WORK INSTRUCTIONS: Among the lines of the entries below, count those containing the word "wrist" and answer with the number only.

AVAILABLE DATA:
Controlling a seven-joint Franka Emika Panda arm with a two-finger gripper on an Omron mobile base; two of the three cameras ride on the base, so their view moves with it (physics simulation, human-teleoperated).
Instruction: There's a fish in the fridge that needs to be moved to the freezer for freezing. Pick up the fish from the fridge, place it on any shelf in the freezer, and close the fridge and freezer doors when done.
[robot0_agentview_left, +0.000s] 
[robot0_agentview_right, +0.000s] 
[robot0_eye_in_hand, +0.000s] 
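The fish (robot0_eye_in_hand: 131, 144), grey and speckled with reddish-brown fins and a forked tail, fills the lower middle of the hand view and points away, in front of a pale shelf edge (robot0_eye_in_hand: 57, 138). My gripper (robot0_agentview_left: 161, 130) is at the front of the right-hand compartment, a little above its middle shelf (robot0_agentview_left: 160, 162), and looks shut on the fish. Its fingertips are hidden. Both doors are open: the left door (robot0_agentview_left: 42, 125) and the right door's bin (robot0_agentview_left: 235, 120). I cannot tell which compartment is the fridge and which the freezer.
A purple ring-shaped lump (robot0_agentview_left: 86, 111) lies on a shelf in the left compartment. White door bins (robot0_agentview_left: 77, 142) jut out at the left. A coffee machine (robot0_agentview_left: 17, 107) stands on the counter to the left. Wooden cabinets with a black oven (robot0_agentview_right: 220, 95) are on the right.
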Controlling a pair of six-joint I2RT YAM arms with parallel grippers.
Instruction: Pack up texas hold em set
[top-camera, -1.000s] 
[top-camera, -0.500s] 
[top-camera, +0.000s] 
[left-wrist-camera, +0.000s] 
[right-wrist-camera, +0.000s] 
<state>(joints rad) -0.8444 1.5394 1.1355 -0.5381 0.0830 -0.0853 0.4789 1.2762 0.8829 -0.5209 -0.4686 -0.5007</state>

ANSWER TO THE EXERCISE: 2